DETAILED DESCRIPTION OF THE INVENTION
[0028] Detailed embodiments of the present invention are disclosed
herein. However, it is understood that the disclosed embodiments are merely
exemplary of the present invention, which can be embodied in various forms
and are not to be construed as limitations of the invention. Specific structural,
functional and process details disclosed herein are not intended to be limiting,
but are merely illustrations that can be modified within the scope of the attached
claims.
[0029] In addition to ethylene and propylene, naphtha based crackers can
produce various by-products which can contain significant amounts of
aromatics, such as for example, raw pyrolysis gasoline (C5 to 200 0 C), which
frequently can have an end boiling point similar to the naphtha feed. As steam
crackers increase in size, dedicated facilities are typically integrated with the
steam cracker to recover aromatic compounds. In recovering of aromatics from
pyrolysis gasoline, the raw pyrolysis gasoline can be hydrogenated to saturate
di-olefins and olefins, and the saturated pyrolysis gasoline can then be fed to an
aromatics recovery unit.
[0030] Referring to the drawings, wherein like referenced parts have like
numerals, the design for a prior art naphtha based steam cracker with an
aromatics extraction unit is shown in Fig. 1. The process can comprise a feed
stream 102, a furnace 112, and a separation and recovery area 116. A
feedstream of grade naphtha 102 is fed to furnaces 112 for cracking. Furnace
effluent is supplied via line 114 to a recovery section 116, which can comprise
various known means for the separation and recovery of mixed hydrocarbon
streams, including but not limited to, fractionation, distillation, and the like.

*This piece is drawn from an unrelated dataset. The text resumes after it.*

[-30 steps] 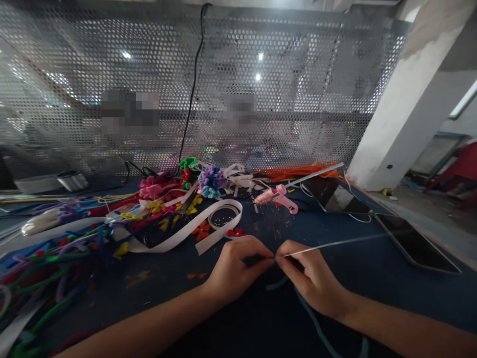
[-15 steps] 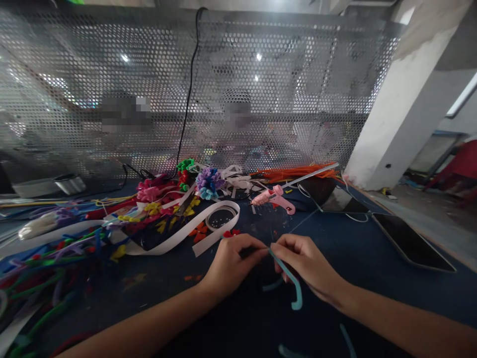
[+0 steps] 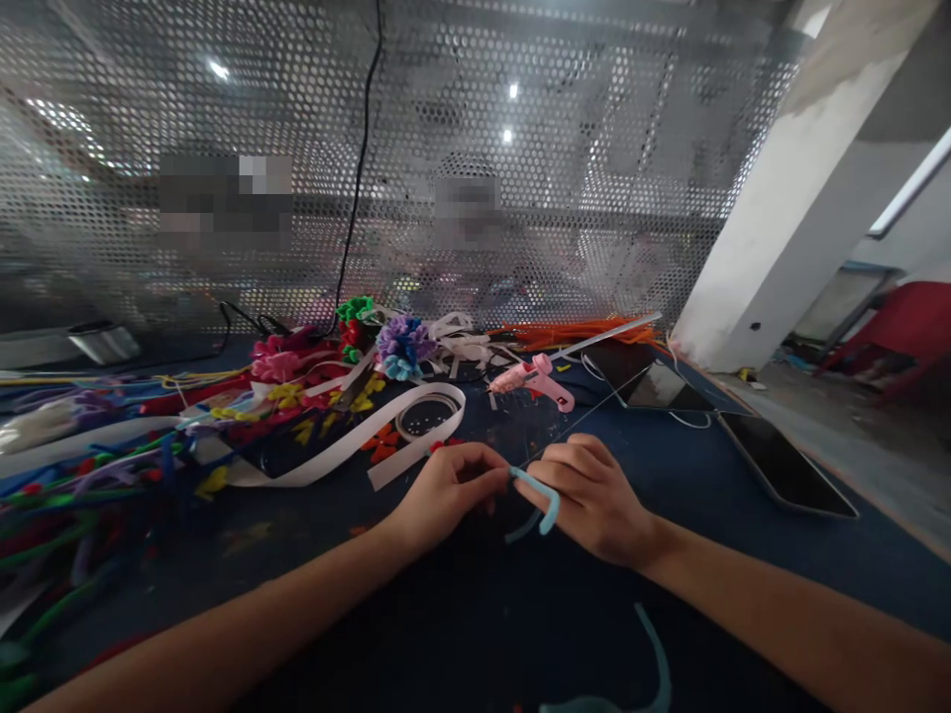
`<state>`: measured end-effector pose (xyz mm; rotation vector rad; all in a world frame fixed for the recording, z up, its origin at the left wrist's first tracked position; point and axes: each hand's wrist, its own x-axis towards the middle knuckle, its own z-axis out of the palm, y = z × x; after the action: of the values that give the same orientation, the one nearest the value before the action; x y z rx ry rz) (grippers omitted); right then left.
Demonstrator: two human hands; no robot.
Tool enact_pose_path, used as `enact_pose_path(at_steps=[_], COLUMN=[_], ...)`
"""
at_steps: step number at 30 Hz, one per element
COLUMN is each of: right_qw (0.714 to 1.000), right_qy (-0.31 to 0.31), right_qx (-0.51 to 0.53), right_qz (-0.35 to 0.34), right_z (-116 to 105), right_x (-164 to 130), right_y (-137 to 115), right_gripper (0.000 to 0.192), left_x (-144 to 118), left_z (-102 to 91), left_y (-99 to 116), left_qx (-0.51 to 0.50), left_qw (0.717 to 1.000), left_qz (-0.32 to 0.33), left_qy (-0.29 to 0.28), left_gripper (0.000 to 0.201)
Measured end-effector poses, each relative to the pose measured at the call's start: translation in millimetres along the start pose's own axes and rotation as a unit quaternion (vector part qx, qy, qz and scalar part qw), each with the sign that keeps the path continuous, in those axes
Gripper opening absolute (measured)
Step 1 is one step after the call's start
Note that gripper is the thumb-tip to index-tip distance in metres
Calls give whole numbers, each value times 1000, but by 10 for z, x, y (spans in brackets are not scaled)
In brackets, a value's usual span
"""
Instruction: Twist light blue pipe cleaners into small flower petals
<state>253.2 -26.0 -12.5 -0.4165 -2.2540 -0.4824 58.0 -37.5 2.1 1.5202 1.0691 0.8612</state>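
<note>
Teal pipe cleaner [image 3: 536,500], near centre of the blue table [image 3: 743,555], now curls into a hook; a second ago only a white strip showed. Left hand [image 3: 446,490] and right hand [image 3: 590,495] both pinch it closed-fingered, suggesting bending is underway.

We have one teal pipe cleaner [image 3: 536,495] between our two hands, a thin fuzzy stem of pale blue-green. It sits just above the dark blue table, a little right of the scene's middle and nearer to us than the far heap of craft bits. Its upper end is pinched where the fingertips of both hands meet; from there it bends rightward and down in a short hook (the tip curls back toward the left). A second loose stretch hangs below the hook, slanting down to the left, though we cannot tell whether it touches the cloth.
</note>
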Motion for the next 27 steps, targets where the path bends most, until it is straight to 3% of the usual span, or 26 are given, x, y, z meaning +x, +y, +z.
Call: enact_pose_path(at_steps=[4,9,14,20,27], right_qw=[998,999,992,990,991], right_qy=[41,5,13,28,-34], right_qx=[-27,33,121,120,92], right_qz=[-27,-20,32,61,87], right_z=[-52,-74,33,109,88], right_x=[21,-4,-65,-47,-18], right_y=[-25,-9,21,2,-41], right_gripper=[10,18,29,29,27], left_x=[-23,-20,6,15,-3], left_z=[33,25,4,21,52], left_y=[33,17,1,9,1], left_qx=[-74,-147,-164,-169,-133], left_qw=[996,983,979,979,987], left_qz=[-41,-78,-95,-96,-83], left_qy=[-39,-75,-70,-61,-37], left_gripper=[20,21,21,20,22])
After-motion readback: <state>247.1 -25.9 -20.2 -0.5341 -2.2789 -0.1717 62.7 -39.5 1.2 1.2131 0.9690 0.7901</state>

The separation and recovery process 116 can produce a variety of streams
including hydrogen 118, fuel gas 120, ethylene 122, propylene 124, C4 mixed,
and fuel oil 140 for recovery and export, and ethane 110 and propane 108
streams, which can be recycled to the furnace(s). An aromatics stream 128 can
be recovered, and processed in a gasoline hydrogenation unit 130 producing a
C5 olefin stream 106 which can be recycled to the furnace 112 as steam
cracking feed, a C9+ fraction which can be recovered, and a hydrogenated C6-
C8 stream 132, which can be supplied to an aromatics extraction unit 136. The
aromatics extraction unit can produce an aromatics stream 140 for recovery and
a C6-C8 raffinate stream 104, which can be recycled to the furnaces 112.
[0031] Preferably, the C6-C8 fraction of the furnace effluent can be
hydrogenated in the two stage gasoline hydrogenation unit 130 to saturate
diolefins in the first stage and to convert olefins to saturated compounds and
remove of sulfur and nitrogen contaminants in the second stage. While single
stage gasoline hydrogenation units are used in the art and can be used in the
present invention, a two stage hydrogenation unit is preferable to achieve more
complete removal of sulfur and nitrogen. Hydrogenation of the C6-C8 fraction
is relatively expensive as removal of nitrogen is generally expensive.
Hydrogenation of C6-C8 fraction is typically necessary to meet the sulfur
specification requirements of aromatic products such as high purity benzene or
nitration grade toluene. The second stage hydrogenated C6-C8 fraction
supplied to the aromatics unit 136 can comprise benzene, toluene and C8
aromatics, as well as paraffins and naphthenes.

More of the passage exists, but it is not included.